Presenter(s)
2021 Croucher Summer Course in Information Theory, The Chinese University of Hong Kong
Lecture
Date
Abstract
A main barrier in sharing data between people and organizations is legitimate concerns about privacy. To address this concern, an active research area has focused on designing data perturbation mechanisms that can maintain usefulness of shared data for a given analytical task, while minimizing the capability of the data analyst in inferring sensitive information. However, there is often a fundamental and nontrivial trade-off between data privacy and utility. This lecture aims to provide a thorough understanding of this trade-off and optimal ways to deal with it. The primary focus will be on information theoretic aspects of this problem. We will explore questions such as how to meaningfully and operationally measure privacy leakage using mutual information and its various generalizations in the literature, such as Sibson mutual information and maximal leakage.
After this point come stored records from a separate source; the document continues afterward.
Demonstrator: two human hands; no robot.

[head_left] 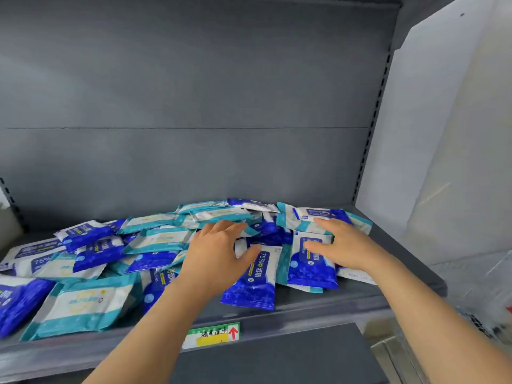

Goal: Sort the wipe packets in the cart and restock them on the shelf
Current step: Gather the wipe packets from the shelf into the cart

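Under both hands, a jumbled heap of wipe packets (166,239) is lying on the grey shelf (318,303), with blue ones and teal-and-white ones overlapping at all angles. The left hand (219,253) is reaching over the middle of the heap, palm down, fingers spread and only slightly bent, gripping nothing. Its fingertips are hovering over teal packets at the back. Its thumb is lying across the top of a blue packet marked 75% (252,281), which is pointing toward the shelf's front edge. The right hand (342,245) is resting flat and relaxed on the right end of the heap, fingers straight, holding nothing. Its thumb is lying over the top of a second blue packet (311,264), just beside the first. Well to the left of the left hand, a large teal packet (83,306) is lying near the front edge. Below the left wrist, a green and yellow price label (212,335) with a red arrow is sitting on the shelf's front strip. Behind the heap a grey back panel (194,92) is rising, and right of the right hand a white board (415,134) is standing.
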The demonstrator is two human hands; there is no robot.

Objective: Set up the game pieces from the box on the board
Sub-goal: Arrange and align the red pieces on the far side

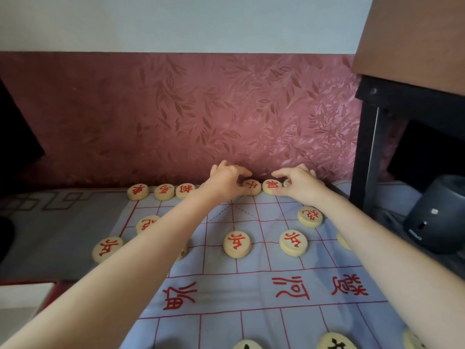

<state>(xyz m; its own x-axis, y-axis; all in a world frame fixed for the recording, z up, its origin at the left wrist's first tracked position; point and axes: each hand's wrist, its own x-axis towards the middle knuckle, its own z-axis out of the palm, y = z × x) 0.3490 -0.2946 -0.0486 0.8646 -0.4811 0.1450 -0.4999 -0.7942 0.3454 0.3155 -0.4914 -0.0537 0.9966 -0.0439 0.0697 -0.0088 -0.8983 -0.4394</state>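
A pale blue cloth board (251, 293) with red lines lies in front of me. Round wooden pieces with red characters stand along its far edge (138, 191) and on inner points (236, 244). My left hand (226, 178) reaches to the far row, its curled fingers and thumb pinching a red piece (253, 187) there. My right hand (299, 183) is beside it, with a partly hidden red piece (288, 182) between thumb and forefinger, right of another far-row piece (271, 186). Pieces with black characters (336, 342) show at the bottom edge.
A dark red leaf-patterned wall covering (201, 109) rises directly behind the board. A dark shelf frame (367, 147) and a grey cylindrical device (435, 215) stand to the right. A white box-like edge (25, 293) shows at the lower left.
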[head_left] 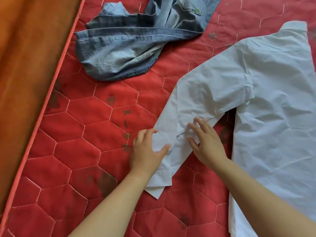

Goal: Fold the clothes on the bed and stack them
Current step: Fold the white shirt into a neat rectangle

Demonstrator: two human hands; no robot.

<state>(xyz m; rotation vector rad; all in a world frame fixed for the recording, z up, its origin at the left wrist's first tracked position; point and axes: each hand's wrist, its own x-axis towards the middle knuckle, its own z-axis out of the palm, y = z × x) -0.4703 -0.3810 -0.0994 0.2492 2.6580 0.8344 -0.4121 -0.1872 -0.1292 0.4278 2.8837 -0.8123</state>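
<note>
While the white shirt (266,103) lies spread flat on the right side of the red quilted bed (82,137), its long sleeve (196,100) runs down and left toward the person, cuff (161,183) nearest. The right hand (207,142) rests on the sleeve, fingers (193,127) straight and spread, holding nothing. The left hand (147,151) sits at the sleeve's left edge, thumb on top of the cloth and fingers bent; I cannot tell whether it has a grip. A crumpled pair of jeans (123,48) lies further up the bed, apart from both hands and close to the shirt's shoulder. An orange surface (25,65) runs along the bed's left edge
</note>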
We will formulate the problem of privacy-utility trade-off and explore theoretical bounds on optimal solutions, as well as novel privacy-preserving algorithms to achieve them. We will also present new connections between information-theoretic privacy and other privacy-preserving frameworks, most notably differential privacy, identifiability, and low-influence. The lecture aims to provide many illustrative and interactive examples to establish key concepts and discuss practical applications of data perturbation for discrete-valued queries on datasets (such as counting or voting) and statistical queries on datasets (such as mean or quantiles).